# Exercise
Look below for the lines from the one with "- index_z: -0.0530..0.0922" to the one with "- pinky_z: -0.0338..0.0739", and copy exactly those lines, both ends included.

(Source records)
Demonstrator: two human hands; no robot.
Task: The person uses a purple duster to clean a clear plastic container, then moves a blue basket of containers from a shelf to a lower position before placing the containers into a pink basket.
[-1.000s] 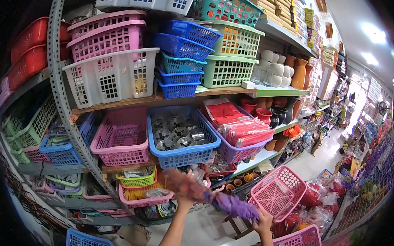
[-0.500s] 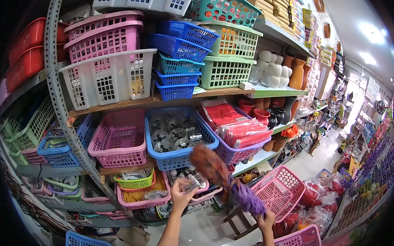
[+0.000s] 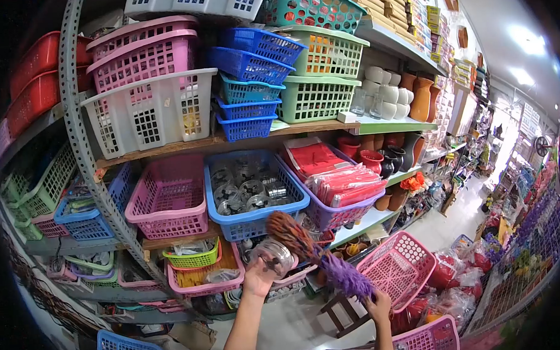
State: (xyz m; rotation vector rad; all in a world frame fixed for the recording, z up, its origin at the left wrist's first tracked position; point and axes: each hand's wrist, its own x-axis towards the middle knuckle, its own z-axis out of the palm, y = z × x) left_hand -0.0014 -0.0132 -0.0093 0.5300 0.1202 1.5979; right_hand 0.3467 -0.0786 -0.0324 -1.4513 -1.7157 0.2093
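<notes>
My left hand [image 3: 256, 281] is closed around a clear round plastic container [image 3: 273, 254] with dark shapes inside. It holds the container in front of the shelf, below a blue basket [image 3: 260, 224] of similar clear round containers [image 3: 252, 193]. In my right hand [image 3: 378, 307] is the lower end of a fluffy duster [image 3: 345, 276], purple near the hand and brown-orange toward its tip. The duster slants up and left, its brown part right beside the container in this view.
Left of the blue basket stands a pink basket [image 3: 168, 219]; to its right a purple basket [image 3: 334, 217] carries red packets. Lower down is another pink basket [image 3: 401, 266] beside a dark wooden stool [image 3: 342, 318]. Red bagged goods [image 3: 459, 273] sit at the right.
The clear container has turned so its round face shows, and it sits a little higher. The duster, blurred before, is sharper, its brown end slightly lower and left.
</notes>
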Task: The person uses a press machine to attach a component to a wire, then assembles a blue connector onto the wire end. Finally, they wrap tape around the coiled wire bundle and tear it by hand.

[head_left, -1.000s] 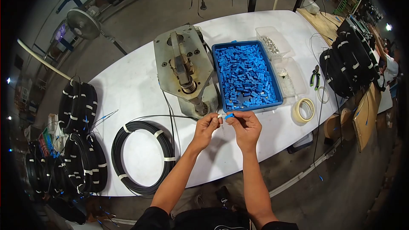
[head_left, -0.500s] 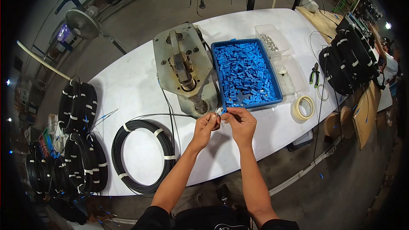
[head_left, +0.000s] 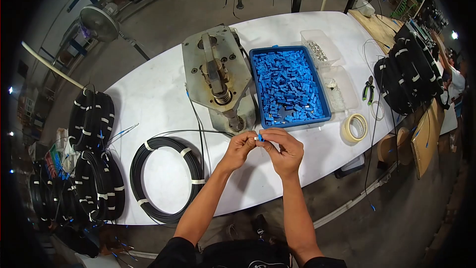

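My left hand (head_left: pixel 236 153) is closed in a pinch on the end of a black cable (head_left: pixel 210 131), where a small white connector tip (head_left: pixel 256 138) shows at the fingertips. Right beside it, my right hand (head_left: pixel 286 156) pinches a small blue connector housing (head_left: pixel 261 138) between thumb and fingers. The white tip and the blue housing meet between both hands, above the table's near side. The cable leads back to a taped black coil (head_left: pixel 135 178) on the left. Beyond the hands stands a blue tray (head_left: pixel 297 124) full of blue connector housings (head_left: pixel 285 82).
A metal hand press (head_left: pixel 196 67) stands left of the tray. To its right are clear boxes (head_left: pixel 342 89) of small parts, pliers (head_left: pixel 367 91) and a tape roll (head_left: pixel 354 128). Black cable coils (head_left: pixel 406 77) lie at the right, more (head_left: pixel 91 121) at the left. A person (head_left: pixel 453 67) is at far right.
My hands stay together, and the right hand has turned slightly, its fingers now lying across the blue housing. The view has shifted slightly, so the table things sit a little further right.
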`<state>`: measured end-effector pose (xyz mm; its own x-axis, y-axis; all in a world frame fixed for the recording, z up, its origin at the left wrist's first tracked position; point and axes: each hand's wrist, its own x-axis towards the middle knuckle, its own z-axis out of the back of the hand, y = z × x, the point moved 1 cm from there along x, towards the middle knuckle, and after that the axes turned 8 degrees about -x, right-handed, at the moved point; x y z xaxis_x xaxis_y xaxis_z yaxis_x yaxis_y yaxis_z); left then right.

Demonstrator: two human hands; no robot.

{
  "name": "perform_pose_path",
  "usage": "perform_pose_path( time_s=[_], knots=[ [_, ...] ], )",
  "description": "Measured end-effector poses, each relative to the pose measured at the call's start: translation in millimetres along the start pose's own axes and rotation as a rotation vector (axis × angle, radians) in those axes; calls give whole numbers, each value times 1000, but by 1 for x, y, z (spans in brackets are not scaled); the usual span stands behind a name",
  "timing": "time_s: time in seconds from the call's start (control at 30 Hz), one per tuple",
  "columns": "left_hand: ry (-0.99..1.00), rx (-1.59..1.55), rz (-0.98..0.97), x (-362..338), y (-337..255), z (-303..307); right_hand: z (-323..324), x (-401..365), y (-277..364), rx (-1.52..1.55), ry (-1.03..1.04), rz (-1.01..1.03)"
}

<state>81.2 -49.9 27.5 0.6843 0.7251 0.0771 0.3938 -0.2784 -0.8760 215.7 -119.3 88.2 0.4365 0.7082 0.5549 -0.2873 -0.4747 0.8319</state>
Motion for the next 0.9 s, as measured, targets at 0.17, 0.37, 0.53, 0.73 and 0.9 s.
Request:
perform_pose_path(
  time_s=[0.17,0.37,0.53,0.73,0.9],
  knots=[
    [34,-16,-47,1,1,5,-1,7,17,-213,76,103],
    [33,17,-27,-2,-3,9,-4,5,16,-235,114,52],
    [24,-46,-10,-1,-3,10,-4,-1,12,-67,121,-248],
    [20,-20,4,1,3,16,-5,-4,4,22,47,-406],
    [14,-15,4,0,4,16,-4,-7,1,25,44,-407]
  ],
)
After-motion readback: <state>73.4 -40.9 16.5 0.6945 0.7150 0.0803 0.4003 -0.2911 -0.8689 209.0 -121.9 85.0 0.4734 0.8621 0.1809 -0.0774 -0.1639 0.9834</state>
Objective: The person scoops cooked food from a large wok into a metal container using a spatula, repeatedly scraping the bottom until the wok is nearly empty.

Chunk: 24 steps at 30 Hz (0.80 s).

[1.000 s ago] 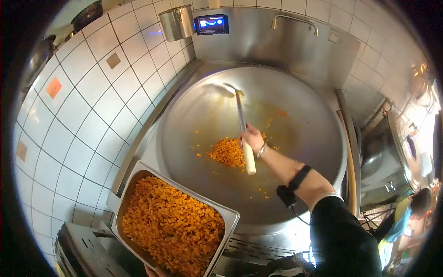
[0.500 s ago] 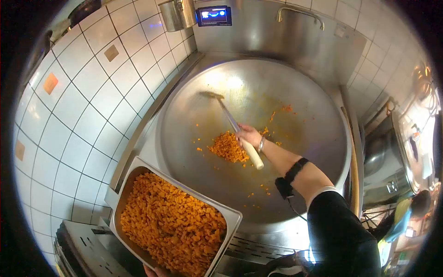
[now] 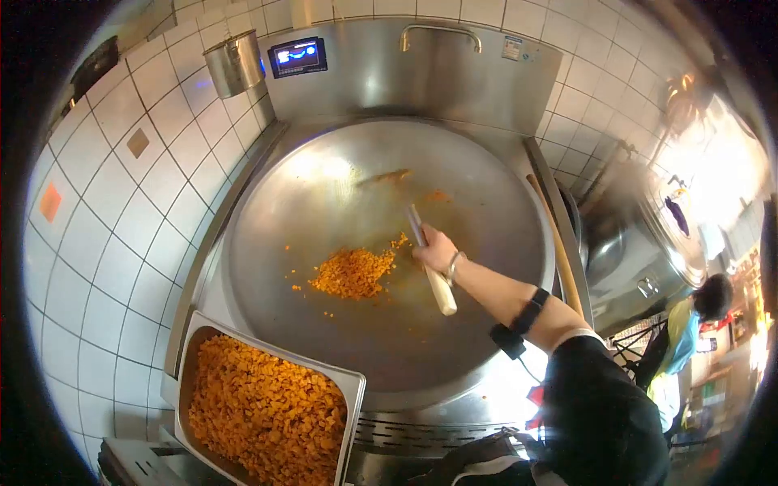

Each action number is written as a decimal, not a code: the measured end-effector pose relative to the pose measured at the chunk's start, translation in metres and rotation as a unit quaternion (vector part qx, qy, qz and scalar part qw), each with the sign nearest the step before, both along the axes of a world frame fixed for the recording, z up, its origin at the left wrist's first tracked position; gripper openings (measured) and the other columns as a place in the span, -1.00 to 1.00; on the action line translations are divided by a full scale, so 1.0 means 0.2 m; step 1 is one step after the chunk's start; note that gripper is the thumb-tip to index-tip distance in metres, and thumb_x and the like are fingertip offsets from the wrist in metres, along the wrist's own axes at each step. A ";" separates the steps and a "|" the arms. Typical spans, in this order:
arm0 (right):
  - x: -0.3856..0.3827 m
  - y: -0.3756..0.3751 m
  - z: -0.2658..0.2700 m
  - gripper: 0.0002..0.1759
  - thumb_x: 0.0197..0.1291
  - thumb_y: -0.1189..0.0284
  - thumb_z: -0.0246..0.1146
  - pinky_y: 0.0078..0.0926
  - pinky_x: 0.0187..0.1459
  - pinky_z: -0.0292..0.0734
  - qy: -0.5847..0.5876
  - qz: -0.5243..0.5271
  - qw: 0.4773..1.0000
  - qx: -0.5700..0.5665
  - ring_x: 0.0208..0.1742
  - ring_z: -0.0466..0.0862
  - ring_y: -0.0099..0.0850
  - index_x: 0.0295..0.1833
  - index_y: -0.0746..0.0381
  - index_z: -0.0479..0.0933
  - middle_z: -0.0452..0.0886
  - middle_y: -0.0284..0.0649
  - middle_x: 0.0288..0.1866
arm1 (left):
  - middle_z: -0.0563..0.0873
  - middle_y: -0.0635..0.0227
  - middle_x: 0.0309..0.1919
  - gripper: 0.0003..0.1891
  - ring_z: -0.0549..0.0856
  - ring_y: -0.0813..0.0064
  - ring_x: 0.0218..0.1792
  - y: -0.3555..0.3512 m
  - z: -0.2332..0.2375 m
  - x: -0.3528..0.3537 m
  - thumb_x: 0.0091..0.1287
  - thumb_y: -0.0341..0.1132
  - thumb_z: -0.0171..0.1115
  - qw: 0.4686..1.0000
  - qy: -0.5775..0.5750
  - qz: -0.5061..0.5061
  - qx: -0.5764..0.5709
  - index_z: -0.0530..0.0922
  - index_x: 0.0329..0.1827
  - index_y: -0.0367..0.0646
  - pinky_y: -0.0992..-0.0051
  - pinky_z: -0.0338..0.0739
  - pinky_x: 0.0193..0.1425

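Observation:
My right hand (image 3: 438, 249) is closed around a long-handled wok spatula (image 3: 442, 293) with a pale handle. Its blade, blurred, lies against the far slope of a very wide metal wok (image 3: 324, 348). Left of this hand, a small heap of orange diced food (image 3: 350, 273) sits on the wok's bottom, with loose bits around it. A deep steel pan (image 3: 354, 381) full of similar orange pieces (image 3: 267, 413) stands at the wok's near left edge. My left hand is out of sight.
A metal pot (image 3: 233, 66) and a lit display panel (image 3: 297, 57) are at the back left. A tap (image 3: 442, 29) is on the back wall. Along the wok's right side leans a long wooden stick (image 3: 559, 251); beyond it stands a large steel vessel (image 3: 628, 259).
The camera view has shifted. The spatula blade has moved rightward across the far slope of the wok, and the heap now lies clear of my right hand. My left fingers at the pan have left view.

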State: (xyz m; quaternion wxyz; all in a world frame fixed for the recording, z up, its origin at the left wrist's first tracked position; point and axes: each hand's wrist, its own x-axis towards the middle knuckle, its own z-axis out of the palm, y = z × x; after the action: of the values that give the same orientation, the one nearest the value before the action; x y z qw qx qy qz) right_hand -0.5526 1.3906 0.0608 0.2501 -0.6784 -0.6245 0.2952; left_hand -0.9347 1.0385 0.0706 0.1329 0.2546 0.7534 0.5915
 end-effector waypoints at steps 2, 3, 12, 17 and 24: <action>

# Exercise answer
  - index_z: -0.0530..0.0922
  - index_x: 0.0329..0.1827
  - index_y: -0.0367..0.0646
  - pinky_y: -0.0992..-0.0051
  - pinky_z: -0.0338..0.0739

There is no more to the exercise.